The fact that this needs to be said as some sort of preface to the review is evidence of the weight of duty critics feel to put their responses in context.

It has been impossible to ignore what I called foreplay, but to be fair to the film, one has to try. So let's say it was with mixed feelings of anticipation and insecurity that I slipped on my 3D glasses and let the film in.

The depth of design creativity is immediately apparent, and not just the usual combo of perfectly thought-out, elaborate sets and drop dead costumes with mind-numbing detail. There are also touches of cinema that pay homage to F. Scott Fitzgerald's words, occasionally appearing, ghostlike, on the screen, forming and floating away as Nick Carraway (Tobey Maguire) speaks them, sometimes in voice over.
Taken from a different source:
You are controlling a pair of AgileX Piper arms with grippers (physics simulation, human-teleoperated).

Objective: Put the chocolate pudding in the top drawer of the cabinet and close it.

Of course, there is ever the excess: the Gatsby mansion and its lavish furnishings, its enormous scale, its limitless extravagance, juxtaposed with Carraway's modest and 'average' circumstances. Then there is the Luhrmann excess that exceeds even that of Jay Gatsby's, a melancholy, confused and tragic figure superbly portrayed by the endlessly talented Leo Di Caprio, who benefits from having rehearsed some of Gatsby's characteristics as the plantation owner Calvin Candie in Quentin Tarantino's Django Unchained recently.

It is in the last act of Gatsby that Di Caprio delivers the emotional payoff that has been building throughout, in small, subtle displays of masterful craftsmanship.

Some people had fretted over the casting of Carey Mulligan as the fragile Daisy, but for my liking Mulligan pulls it off, stretching and bending Daisy's vulnerability and selfishness into a deceptive sweetness.

Joel Edgerton is no longer full of promise as an actor: he is delivering on that promise in every role, and he positively soars here as the muscly, wealthy, bigoted and philandering Tom, Daisy's husband.

Tobey Maguire's Carraway turns from interested observer to disillusioned judge as the fantasy crumbles in front of his eyes. It's a difficult, almost wimpy role, but he rescues it by his utter belief in the character. Fitzgerald would be pleased.

Elizabeth Debicki makes a tall, striking, enigmatic and memorable Jordan Baker, the woman who manages to keep her balance amidst the swaying ship that Gatsby is driving.

A scattering of Australian acting royalty appear in minor support roles, the largest being Jack Thompson as the doctor who encourages Carraway to write this all down in the aftermath, and also Isla Fisher as Tom's ill fated mistress. Not all the mini-cameos work, but they are too small and fleeting to trip the film.

Sometimes the over-staged scenes weaken the film's dramatic impact, where we feel shovelling miners silhouetted against the sky may be a tad forced, for example, and a melodramatic mood often hangs over the film like those designer clouds we see so often above Long Island.

The road from New York to Long Island - along which the fabulous cars roar back and forth with fateful and deadly energy - is another piece of theatre a la Baz, a metaphor for all the poverty and the working class who are passed by on the way to an ever bigger party by the old money rich as well as the nuveau.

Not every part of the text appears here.